### PROMPT
Write out each line from the data below that includes the word "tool".

[DATA EXTRACT Boundary: Start]

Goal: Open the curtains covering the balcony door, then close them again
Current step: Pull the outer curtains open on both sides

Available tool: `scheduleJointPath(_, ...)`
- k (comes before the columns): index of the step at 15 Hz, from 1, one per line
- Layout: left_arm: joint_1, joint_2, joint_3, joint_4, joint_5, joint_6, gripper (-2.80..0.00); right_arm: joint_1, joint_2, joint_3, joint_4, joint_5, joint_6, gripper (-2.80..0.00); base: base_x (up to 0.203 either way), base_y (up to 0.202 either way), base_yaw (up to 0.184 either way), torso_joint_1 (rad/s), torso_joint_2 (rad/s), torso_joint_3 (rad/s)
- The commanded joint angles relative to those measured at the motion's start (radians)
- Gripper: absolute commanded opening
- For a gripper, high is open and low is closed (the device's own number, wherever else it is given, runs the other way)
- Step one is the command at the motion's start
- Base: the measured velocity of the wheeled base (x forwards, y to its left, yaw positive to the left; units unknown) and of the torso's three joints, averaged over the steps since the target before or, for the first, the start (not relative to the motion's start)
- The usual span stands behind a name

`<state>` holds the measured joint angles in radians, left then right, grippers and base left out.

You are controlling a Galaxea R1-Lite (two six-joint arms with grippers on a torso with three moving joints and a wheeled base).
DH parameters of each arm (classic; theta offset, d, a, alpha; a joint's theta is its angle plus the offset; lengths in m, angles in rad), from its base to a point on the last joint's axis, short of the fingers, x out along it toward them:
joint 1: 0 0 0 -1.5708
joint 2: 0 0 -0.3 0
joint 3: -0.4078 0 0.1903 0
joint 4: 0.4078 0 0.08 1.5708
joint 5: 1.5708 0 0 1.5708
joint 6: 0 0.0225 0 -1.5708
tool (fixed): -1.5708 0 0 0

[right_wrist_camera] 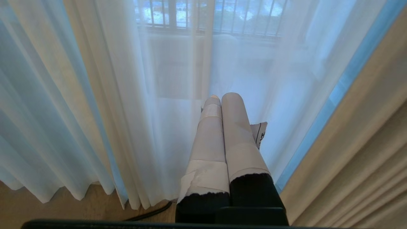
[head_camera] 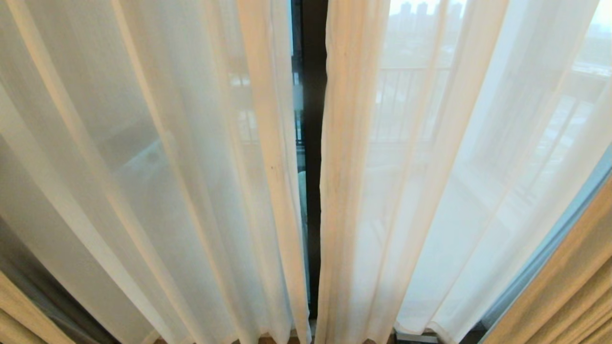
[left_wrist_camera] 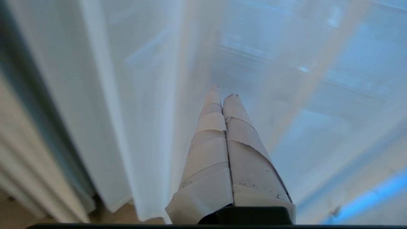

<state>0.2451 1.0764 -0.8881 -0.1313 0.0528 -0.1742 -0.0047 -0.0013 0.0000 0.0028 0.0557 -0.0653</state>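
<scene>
Two white sheer curtains, left [head_camera: 167, 167] and right [head_camera: 430, 191], hang drawn across the balcony door. They almost meet in the middle, where a narrow gap shows the dark door frame [head_camera: 313, 143]. The heavy beige drapes are pulled aside at the far right [head_camera: 564, 296] and far left [head_camera: 19, 315]. Neither arm shows in the head view. My left gripper [left_wrist_camera: 223, 92] is shut, its taped fingers pressed together with no cloth between them, close in front of a sheer [left_wrist_camera: 133, 95]. My right gripper [right_wrist_camera: 222, 97] is shut and empty, pointing at the sheer [right_wrist_camera: 95, 95] beside the beige drape [right_wrist_camera: 365, 143].
Through the sheers the outer railing bars [right_wrist_camera: 206, 16] show. A black cable [right_wrist_camera: 152, 211] lies on the wooden floor [right_wrist_camera: 47, 210] under the curtain hems. A fold of the heavy drape [left_wrist_camera: 25, 159] hangs beside the left gripper.
</scene>
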Motion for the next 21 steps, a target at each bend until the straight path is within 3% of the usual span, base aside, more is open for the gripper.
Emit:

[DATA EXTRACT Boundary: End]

### PROBLEM SOLUTION
Available tool: `scheduleJointPath(_, ...)`
tool (fixed): -1.5708 0 0 0

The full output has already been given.